ARV: Em uma recente mesa-redonda sobre a obra de Marx, realizada na Universidade Federal da Paraíba, sustentei que a obra de Marx, inclusive O Capital, deve ser lida tendo como referência um projeto futuro de construção de uma sociedade que supere os graves problemas sociais gerados pelo capitalismo. Ou melhor, o marxismo é uma filosofia do futuro. Obviamente, ao se analisar o materialismo histórico-dialético, poder-se-ia objetar que Marx não se preocupou com a formulação de uma sociedade futura, mas apenas com uma análise rigorosa e analítica da sociedade burguesa de seu tempo; nesse sentido, falar em futuro na perspectiva do pensamento de Marx poderia parecer um utopismo carregado de idealismo. Entendo, seguindo o pensamento do filósofo alemão Ernst Bloch (4), de que "um futuro do tipo autêntico, aberto como processo, é inacessível e estranho à toda mera contemplação". É esse futuro que anima o intelectual orgânico, guiado pelo otimismo militante, para a construção do novum. No meu entender, por meio das reflexões econômicas muito ricas que Marx efetuou sobre o sistema capitalista, existe sempre manifesta sua preocupação com a situação concreta do homem. Essa preocupação se revela desde seus escritos mais "filosóficos" até os escritos "científicos". Seu fim, portanto, é a libertação do homem para que ele se tome na sua totalidade senhor de si mesmo.

CPF: Para o senhor, qual o papel da Filosofia frente à sociedade? A Filosofia tem ou pode vir a ter uma função social?
ARV: A minha tese de doutorado, intitulada "O Projeto Utópico da Filosofia da Libertação", foi centrada unicamente na tentativa de construção de uma filosofia autenticamente latino-americana que deve estar ligada a um comprometimento do filósofo em compreender e transformar a realidade. Para mim, a filosofia da libertação assume decididamente a realidade latino-americana como problema para o pensar filosófico, tratando, de modo explícito, de revisar as possibilidades e limites de uma filosofia latino-americana libertadora, comprometida com nosso povo, autêntica, original, eficaz teórica e politicamente.
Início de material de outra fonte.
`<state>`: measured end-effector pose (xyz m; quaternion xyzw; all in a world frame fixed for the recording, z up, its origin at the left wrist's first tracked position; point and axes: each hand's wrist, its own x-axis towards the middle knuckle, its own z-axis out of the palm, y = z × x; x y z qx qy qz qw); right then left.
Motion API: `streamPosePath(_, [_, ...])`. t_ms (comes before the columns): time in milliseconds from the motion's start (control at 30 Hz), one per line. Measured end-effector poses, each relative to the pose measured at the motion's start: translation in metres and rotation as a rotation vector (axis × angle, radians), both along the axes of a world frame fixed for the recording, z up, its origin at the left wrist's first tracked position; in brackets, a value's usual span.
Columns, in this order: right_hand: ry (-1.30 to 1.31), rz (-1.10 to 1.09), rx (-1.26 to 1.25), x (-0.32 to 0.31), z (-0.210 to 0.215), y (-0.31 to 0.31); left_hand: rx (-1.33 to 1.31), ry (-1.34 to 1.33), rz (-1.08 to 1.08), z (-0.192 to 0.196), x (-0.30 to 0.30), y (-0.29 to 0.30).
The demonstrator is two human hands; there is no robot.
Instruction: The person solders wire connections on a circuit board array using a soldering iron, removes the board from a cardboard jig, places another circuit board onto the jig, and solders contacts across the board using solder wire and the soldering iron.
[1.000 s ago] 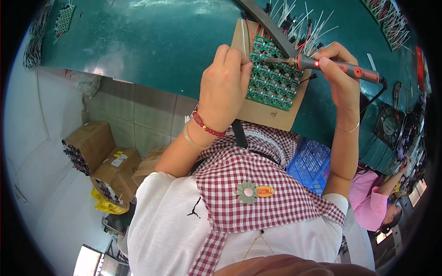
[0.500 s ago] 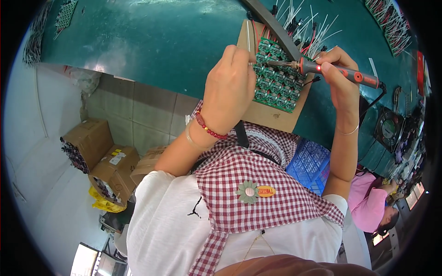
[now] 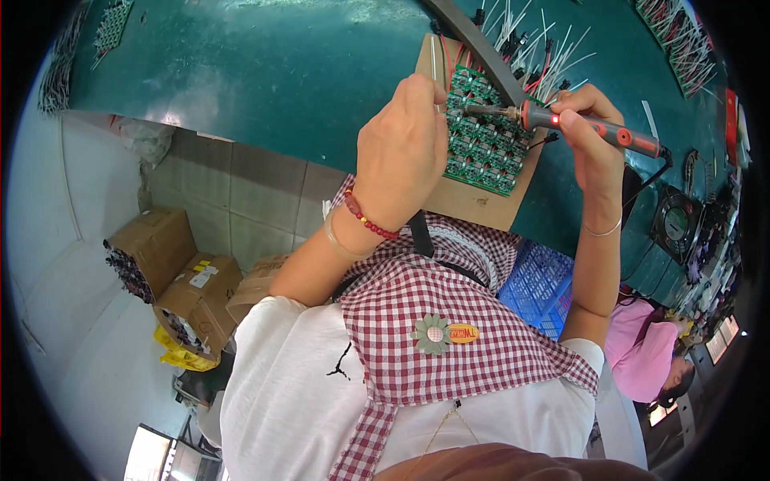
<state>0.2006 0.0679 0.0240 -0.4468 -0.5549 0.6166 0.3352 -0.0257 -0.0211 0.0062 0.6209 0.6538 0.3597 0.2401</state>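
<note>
My right hand (image 3: 592,132) grips a grey and red soldering iron (image 3: 589,127) with a small red light on it. The iron's tip rests over the upper left part of a green circuit board panel (image 3: 485,156), packed with small components. Beside the panel's left edge, my left hand (image 3: 405,144) is closed in a pinch around a thin white wire (image 3: 434,58), whose length rises past the fingertips. The wire's lower end is hidden by the fingers. Under the panel lies a brown board (image 3: 481,207) on the green table.
A dark curved bar (image 3: 481,50) arches over the panel's top. White wires with black connectors (image 3: 521,48) bunch behind it. More wired boards (image 3: 678,44) lie far right, near a small fan (image 3: 676,215). Cardboard boxes (image 3: 196,297) stand left; a blue basket (image 3: 536,280) is below the table edge.
The iron's tip and my left fingers have shifted very slightly over the panel. Both hands keep their holds.
</note>
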Motion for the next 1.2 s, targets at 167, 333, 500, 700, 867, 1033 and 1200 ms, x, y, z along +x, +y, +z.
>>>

Pretendi estudar a filosofia da libertação destacando a sua busca do novo e do humano como conceitos utópicos básicos para a compreensão da práxis transformadora de uma sociedade dependente, como é a sociedade latino-americana. Para tal, tomou-se necessária a análise do conceito de dominação para explicitar o dilema da libertação-dependência no qual está vivendo a América Latina; o que implica, no campo da Filosofia, que o filósofo pense a partir da periferia, contribuindo, dessa forma, para o saber universal. Para tanto, o filósofo da periferia terá que dirigir sua atenção para os elementos sociopolítico-econômicos de sua situação concreta a fim de poder discernir e explicitar a possibilidade do surgimento do Novo. Deverá, com efeito, haver um novo posicionamento dos filósofos latino-americanos, constituindo-se a filosofia da libertação em um real instrumento teórico para a práxis de libertação das classes populares; deixa de ser simples teoria para tomar-se instrumento político-revolucionário à medida que se compromete com a luta de libertação das classes populares. A teoria da filosofia da libertação fomenta uma práxis utópico-revolucionária ao se propor a ser mais um dos instrumentos (teóricos) que as classes populares podem utilizar para a transformação sociopolítico-econômica da sociedade. Se a filosofia da libertação pretende assumir a realidade como problema, deverá partir para a análise da ideologia dominante, a fim de que as classes oprimidas venham a explicitar quais são os instrumentos teórico-práticos utilizados pelas classes dominantes.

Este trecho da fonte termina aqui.